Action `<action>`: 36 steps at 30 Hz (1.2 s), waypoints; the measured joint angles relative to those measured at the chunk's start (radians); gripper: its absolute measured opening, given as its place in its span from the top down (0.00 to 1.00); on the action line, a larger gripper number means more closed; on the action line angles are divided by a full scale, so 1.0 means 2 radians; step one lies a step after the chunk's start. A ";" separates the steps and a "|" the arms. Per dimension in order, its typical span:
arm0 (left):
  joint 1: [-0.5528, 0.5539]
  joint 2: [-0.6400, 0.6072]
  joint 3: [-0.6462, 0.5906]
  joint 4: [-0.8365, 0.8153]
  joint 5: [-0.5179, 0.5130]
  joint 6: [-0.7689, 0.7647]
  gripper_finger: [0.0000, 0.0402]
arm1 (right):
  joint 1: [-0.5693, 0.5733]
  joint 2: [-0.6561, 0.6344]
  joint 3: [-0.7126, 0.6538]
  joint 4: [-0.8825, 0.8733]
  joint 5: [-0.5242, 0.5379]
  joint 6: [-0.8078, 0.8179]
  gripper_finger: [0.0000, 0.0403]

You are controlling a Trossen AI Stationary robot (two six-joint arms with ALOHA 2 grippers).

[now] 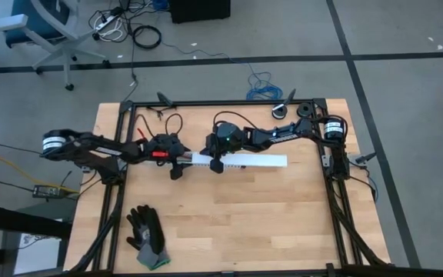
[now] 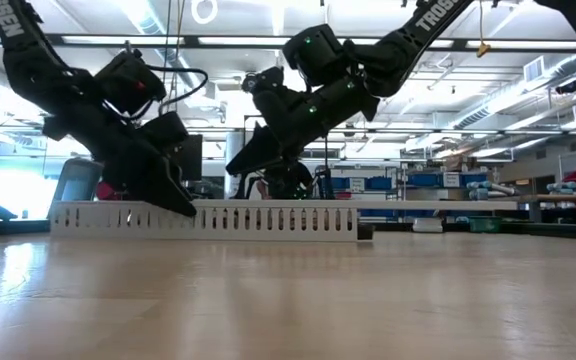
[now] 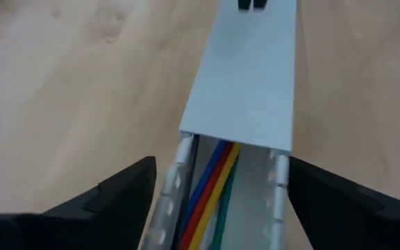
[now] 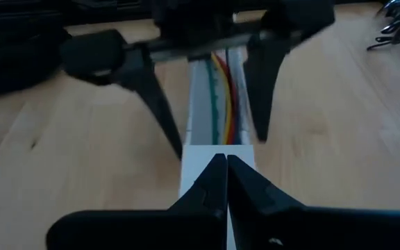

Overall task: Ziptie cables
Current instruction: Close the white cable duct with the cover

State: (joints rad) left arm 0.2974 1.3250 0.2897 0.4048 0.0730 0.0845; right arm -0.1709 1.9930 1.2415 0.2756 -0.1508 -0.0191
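A long white slotted duct (image 1: 256,161) lies flat on the table, running left to right. A plain white cover (image 3: 245,83) closes all but its left end. There the cables (image 3: 210,187), coloured wires side by side, lie inside the open channel. My left gripper (image 3: 222,160) is open, one finger on each side of that open end, with no touch showing. My right gripper (image 4: 226,158) is shut, and its tips hang a little above the cover (image 2: 228,170) near the cover's left end. The ziptie is out of view.
A black and grey glove (image 1: 146,237) lies near the front left corner. Black cords (image 1: 171,123) and small parts sit along the far edge, and a blue wire coil (image 1: 264,86) lies beyond it. Bare wood (image 1: 244,223) spreads in front of the duct.
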 joint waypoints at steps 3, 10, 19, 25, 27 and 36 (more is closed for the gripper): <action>0.000 -0.058 0.000 -0.055 -0.008 0.019 0.21 | 0.004 0.000 0.000 0.000 0.013 0.007 1.00; 0.002 -0.199 -0.005 -0.193 -0.022 0.036 0.21 | 0.009 0.000 0.000 0.002 0.029 0.025 1.00; 0.002 -0.210 -0.090 -0.070 -0.024 0.029 0.21 | 0.010 0.000 0.000 0.022 0.029 0.035 1.00; 0.002 -0.196 -0.098 -0.051 -0.027 0.055 0.21 | 0.012 0.000 0.000 0.022 0.026 0.040 1.00; 0.002 -0.184 -0.098 -0.048 -0.027 0.057 0.21 | 0.014 0.000 0.000 0.022 0.026 0.039 1.00; 0.008 -0.102 -0.096 0.016 -0.032 0.064 0.21 | 0.017 0.000 0.000 0.023 0.025 0.035 1.00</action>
State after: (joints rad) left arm 0.3135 1.1203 0.0968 0.4377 0.0092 0.2117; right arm -0.1372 1.9930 1.2419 0.3218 -0.1005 0.0517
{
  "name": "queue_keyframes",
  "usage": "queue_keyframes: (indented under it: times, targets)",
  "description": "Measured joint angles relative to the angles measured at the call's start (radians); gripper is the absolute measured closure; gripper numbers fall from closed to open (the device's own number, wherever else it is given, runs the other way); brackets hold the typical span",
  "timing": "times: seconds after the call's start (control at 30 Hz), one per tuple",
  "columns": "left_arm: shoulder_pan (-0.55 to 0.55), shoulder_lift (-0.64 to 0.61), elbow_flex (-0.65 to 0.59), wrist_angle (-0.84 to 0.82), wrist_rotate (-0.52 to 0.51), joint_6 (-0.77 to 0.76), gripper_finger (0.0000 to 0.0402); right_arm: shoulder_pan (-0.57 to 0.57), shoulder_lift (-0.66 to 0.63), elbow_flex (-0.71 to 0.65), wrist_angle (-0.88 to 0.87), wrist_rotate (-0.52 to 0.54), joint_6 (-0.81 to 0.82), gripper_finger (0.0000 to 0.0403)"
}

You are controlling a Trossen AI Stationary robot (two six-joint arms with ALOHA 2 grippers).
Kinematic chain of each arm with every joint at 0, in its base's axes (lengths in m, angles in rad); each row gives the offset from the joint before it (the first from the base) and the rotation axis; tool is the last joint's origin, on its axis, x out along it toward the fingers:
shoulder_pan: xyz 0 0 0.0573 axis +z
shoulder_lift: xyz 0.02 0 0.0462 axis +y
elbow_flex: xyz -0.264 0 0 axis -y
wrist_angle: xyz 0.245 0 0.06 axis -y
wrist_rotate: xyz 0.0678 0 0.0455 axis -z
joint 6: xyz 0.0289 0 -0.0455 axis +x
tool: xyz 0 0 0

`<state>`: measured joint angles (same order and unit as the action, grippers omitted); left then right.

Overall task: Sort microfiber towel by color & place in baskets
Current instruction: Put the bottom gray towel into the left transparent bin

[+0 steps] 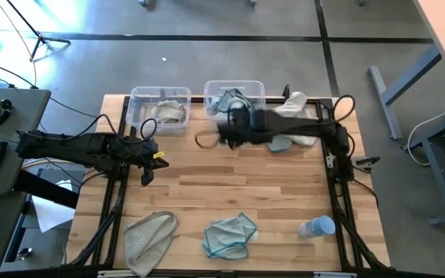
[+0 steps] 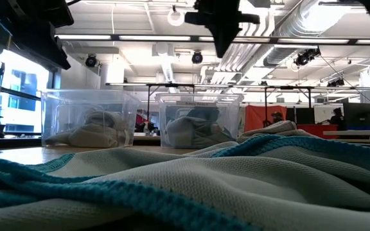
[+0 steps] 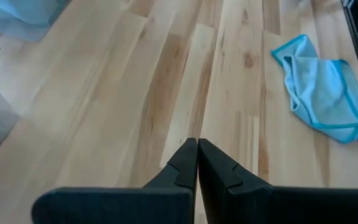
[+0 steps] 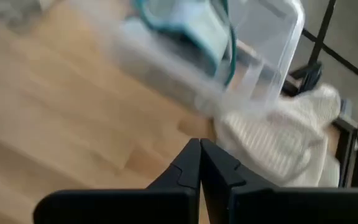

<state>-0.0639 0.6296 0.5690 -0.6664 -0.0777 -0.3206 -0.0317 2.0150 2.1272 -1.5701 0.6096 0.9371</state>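
Note:
Two clear baskets stand at the table's far edge. The left basket (image 1: 159, 108) holds grey-beige towels and the right basket (image 1: 234, 96) holds a pale blue towel (image 4: 197, 31). My right gripper (image 4: 199, 146) is shut and empty, hovering above the table just in front of the right basket (image 1: 224, 133). My left gripper (image 3: 197, 146) is also shut and empty, above bare wood at the table's left middle (image 1: 147, 177). A grey-beige towel (image 1: 149, 239) and a blue towel (image 1: 230, 235) lie flat near the near edge. More towels (image 1: 292, 108) lie heaped right of the right basket.
A small bluish bottle (image 1: 317, 228) lies near the table's near right corner. The right arm (image 1: 300, 127) stretches over the heap of beige and blue towels. Bare wood (image 1: 230, 181) spans the table's middle. In the low view a blue-edged towel (image 2: 185, 186) fills the foreground.

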Motion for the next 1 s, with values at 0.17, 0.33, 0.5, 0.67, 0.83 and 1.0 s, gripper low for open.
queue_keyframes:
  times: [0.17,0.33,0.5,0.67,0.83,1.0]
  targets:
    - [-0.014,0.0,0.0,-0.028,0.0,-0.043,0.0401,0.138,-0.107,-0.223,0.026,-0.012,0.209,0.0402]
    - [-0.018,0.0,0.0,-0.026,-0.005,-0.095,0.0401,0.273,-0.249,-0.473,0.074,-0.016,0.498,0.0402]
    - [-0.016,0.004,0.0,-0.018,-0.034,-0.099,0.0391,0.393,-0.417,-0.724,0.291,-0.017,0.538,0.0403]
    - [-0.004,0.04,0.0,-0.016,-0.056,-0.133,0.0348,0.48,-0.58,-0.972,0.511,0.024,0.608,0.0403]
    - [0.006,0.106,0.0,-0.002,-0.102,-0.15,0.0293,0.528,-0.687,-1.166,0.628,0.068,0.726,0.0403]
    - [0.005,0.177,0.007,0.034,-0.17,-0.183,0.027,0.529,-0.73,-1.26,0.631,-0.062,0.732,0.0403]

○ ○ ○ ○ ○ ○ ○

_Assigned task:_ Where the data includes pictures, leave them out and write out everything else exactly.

_Your response:_
Action `<action>`: 36 steps at 30 Hz (1.2 s), waypoints; the measured joint angles relative to those measured at the chunk's start (radians); gripper: its absolute measured opening, given as its place in its span from the top down (0.00 to 1.00); on the action line, a larger gripper number means more closed; on the action line angles are divided by a full scale, so 1.0 means 2 radians; step one lies a step after the chunk's start. A ";" separates the steps and a "|" the arms. Per dimension in order, its typical span:
arm0 (left):
  joint 1: [-0.5528, 0.5539]
  joint 2: [-0.6400, 0.6072]
  joint 3: [-0.6462, 0.5906]
  joint 4: [-0.8365, 0.8153]
  joint 5: [-0.5179, 0.5130]
  joint 6: [-0.7689, 0.7647]
  gripper_finger: [0.0000, 0.0402]
arm1 (right):
  joint 1: [-0.5693, 0.5733]
  joint 2: [-0.6561, 0.6344]
  joint 3: [-0.7126, 0.6538]
  joint 4: [-0.8825, 0.8733]
  joint 5: [-0.5242, 0.5379]
  joint 6: [-0.8078, 0.8179]
  gripper_finger: [0.0000, 0.0403]

You are controlling a Trossen AI Stationary robot (two six-joint arms with ALOHA 2 grippers).

[now] 
[now] 
[now] 
[now] 

Overall task: Ziptie cables
Current instruction: Close the white cable duct with the cover

State: (joints rad) left arm 0.2974 1.3250 0.2897 0.4048 0.0730 0.0845; right arm -0.1709 1.9930 1.2415 0.2756 -0.1508 -0.0191
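A long white slotted duct (image 1: 256,161) lies flat on the table, running left to right. A plain white cover (image 3: 245,83) closes all but its left end. There the cables (image 3: 210,187), coloured wires side by side, lie inside the open channel. My left gripper (image 3: 222,160) is open, one finger on each side of that open end, with no touch showing. My right gripper (image 4: 226,158) is shut, and its tips hang a little above the cover (image 2: 228,170) near the cover's left end. The ziptie is out of view.
A black and grey glove (image 1: 146,237) lies near the front left corner. Black cords (image 1: 171,123) and small parts sit along the far edge, and a blue wire coil (image 1: 264,86) lies beyond it. Bare wood (image 1: 244,223) spreads in front of the duct.
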 joint waypoints at steps 3, 10, 19, 25, 27 and 36 (more is closed for the gripper): <action>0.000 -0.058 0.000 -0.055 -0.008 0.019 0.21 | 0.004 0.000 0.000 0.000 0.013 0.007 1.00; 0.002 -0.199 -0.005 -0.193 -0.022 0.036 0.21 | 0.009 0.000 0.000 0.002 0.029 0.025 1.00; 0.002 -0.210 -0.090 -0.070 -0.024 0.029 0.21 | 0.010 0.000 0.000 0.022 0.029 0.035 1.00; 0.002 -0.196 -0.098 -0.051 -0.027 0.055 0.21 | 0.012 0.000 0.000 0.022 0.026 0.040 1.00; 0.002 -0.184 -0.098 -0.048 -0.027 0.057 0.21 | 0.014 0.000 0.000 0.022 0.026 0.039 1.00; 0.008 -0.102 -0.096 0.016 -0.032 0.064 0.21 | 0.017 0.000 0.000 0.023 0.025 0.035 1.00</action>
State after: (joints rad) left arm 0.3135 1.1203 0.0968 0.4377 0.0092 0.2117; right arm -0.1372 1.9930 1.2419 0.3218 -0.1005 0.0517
{
  "name": "queue_keyframes",
  "usage": "queue_keyframes: (indented under it: times, targets)",
  "description": "Measured joint angles relative to the angles measured at the call's start (radians); gripper is the absolute measured closure; gripper numbers fall from closed to open (the device's own number, wherever else it is given, runs the other way); brackets hold the typical span",
  "timing": "times: seconds after the call's start (control at 30 Hz), one per tuple",
  "columns": "left_arm: shoulder_pan (-0.55 to 0.55), shoulder_lift (-0.64 to 0.61), elbow_flex (-0.65 to 0.59), wrist_angle (-0.84 to 0.82), wrist_rotate (-0.52 to 0.51), joint_6 (-0.77 to 0.76), gripper_finger (0.0000 to 0.0402); right_arm: shoulder_pan (-0.57 to 0.57), shoulder_lift (-0.66 to 0.63), elbow_flex (-0.71 to 0.65), wrist_angle (-0.88 to 0.87), wrist_rotate (-0.52 to 0.54), joint_6 (-0.81 to 0.82), gripper_finger (0.0000 to 0.0403)"
}

You are controlling a Trossen AI Stationary robot (two six-joint arms with ALOHA 2 grippers).
Kinematic chain of each arm with every joint at 0, in its base's axes (lengths in m, angles in rad); each row gives the offset from the joint before it (the first from the base) and the rotation axis; tool is the last joint's origin, on its axis, x out along it toward the fingers:
shoulder_pan: xyz 0 0 0.0573 axis +z
shoulder_lift: xyz 0.02 0 0.0462 axis +y
elbow_flex: xyz -0.264 0 0 axis -y
wrist_angle: xyz 0.245 0 0.06 axis -y
wrist_rotate: xyz 0.0678 0 0.0455 axis -z
joint 6: xyz 0.0289 0 -0.0455 axis +x
tool: xyz 0 0 0

`<state>`: measured joint angles (same order and unit as the action, grippers omitted); left then right.

Overall task: Sort microfiber towel by color & place in baskets
Current instruction: Put the bottom gray towel into the left transparent bin

[+0 steps] 
[+0 steps] 
[+0 steps] 
[+0 steps] 

<state>-0.0639 0.6296 0.5690 -0.6664 -0.0777 -0.3206 -0.0317 2.0150 2.1272 -1.5701 0.6096 0.9371</state>
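Note:
Two clear baskets stand at the table's far edge. The left basket (image 1: 159, 108) holds grey-beige towels and the right basket (image 1: 234, 96) holds a pale blue towel (image 4: 197, 31). My right gripper (image 4: 199, 146) is shut and empty, hovering above the table just in front of the right basket (image 1: 224, 133). My left gripper (image 3: 197, 146) is also shut and empty, above bare wood at the table's left middle (image 1: 147, 177). A grey-beige towel (image 1: 149, 239) and a blue towel (image 1: 230, 235) lie flat near the near edge. More towels (image 1: 292, 108) lie heaped right of the right basket.
A small bluish bottle (image 1: 317, 228) lies near the table's near right corner. The right arm (image 1: 300, 127) stretches over the heap of beige and blue towels. Bare wood (image 1: 230, 181) spans the table's middle. In the low view a blue-edged towel (image 2: 185, 186) fills the foreground.
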
Motion for the next 1 s, with values at 0.17, 0.33, 0.5, 0.67, 0.83 and 1.0 s, gripper low for open.
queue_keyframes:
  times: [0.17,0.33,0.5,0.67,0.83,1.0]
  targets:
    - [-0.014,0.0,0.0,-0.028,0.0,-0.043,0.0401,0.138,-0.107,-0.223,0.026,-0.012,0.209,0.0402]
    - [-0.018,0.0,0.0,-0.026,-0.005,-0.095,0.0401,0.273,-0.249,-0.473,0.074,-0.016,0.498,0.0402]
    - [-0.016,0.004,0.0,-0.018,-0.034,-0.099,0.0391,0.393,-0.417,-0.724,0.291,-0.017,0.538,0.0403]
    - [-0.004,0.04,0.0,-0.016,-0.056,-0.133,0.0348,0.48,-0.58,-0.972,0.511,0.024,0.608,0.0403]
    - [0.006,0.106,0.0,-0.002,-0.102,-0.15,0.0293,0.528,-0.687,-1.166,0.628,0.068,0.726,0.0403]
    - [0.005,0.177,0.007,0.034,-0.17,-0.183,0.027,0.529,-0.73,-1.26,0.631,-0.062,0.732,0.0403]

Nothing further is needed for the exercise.